● PROBLEM TO WORK ON
No picture belongs in the answer, which must hold exactly the lines from the one with "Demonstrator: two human" through the final line below.
========================
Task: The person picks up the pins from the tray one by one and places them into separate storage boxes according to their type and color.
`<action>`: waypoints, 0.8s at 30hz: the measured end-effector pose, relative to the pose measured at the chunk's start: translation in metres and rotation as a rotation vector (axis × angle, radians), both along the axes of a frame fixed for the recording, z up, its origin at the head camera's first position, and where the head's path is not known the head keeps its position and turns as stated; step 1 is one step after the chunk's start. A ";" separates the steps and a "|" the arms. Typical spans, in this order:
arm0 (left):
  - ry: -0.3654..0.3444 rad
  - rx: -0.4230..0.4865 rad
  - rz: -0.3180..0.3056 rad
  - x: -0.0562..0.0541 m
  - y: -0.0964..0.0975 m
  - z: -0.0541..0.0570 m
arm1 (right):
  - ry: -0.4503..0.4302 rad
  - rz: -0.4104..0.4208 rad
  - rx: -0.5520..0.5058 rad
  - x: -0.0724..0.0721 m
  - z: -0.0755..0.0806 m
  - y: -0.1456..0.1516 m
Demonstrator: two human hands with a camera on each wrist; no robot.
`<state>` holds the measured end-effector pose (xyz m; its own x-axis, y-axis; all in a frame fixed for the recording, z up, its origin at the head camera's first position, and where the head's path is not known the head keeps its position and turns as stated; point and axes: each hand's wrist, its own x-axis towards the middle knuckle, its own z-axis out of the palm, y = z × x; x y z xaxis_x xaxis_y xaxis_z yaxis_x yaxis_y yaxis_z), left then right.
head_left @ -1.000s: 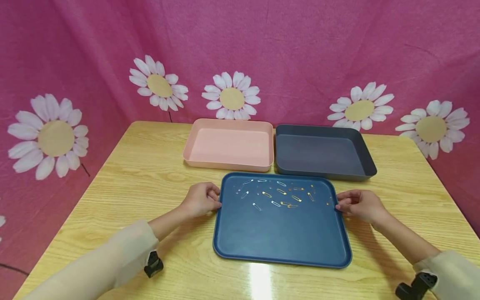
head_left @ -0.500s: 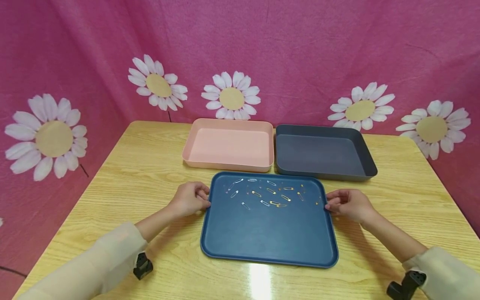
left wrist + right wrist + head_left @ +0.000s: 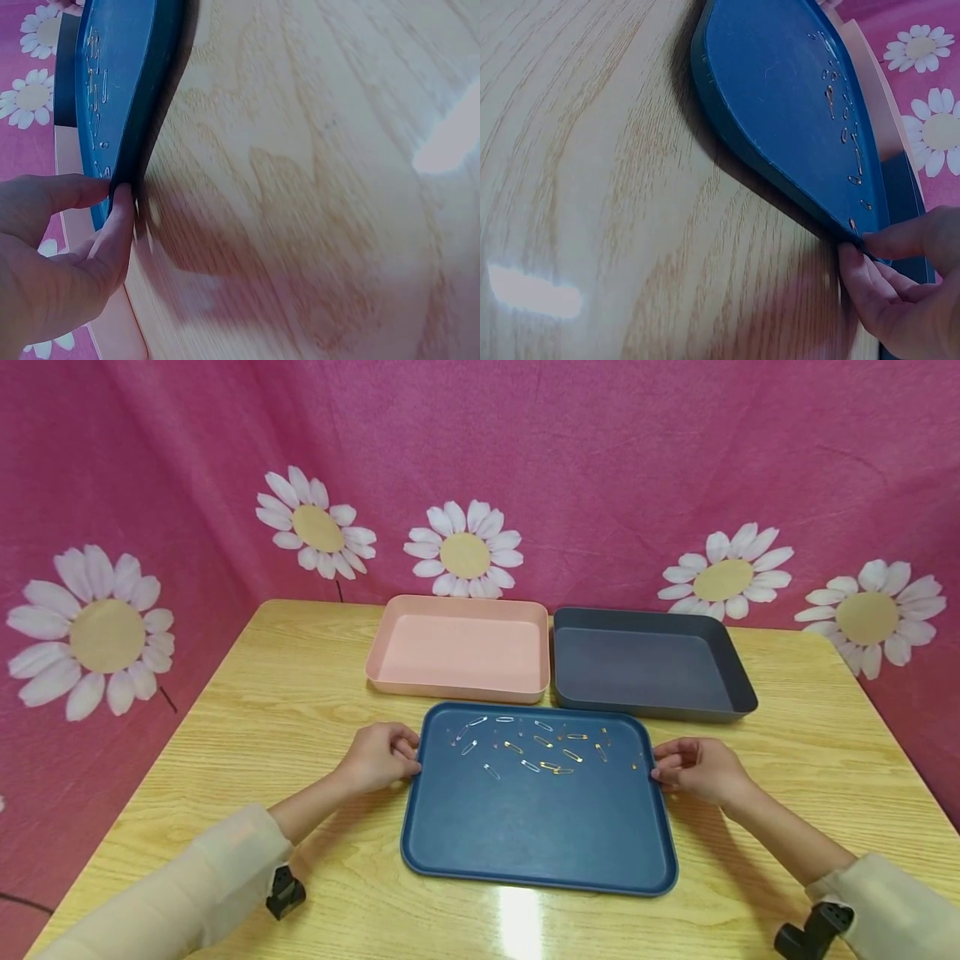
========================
● RESPONSE BELOW
Demonstrator: two human hands with a camera on each wrist; no robot.
`<state>` holds the measured end-effector pose (xyz m; its own x-axis, y-axis; all in a frame fixed for the recording, z up, its origin at the head camera's first position, and where the head's path is not known the head keeps its position and turns as stated; point and axes: each hand's wrist, its own x-axis towards the middle knuckle, its own z-axis out of the palm, y = z × x; x y z xaxis_x xaxis_y xaxis_z yaxis_x yaxis_y yaxis_z), left then right.
head_left @ -1.000s: 
head_left @ -0.500s: 
left wrist + right wrist + head_left @ +0.000s: 

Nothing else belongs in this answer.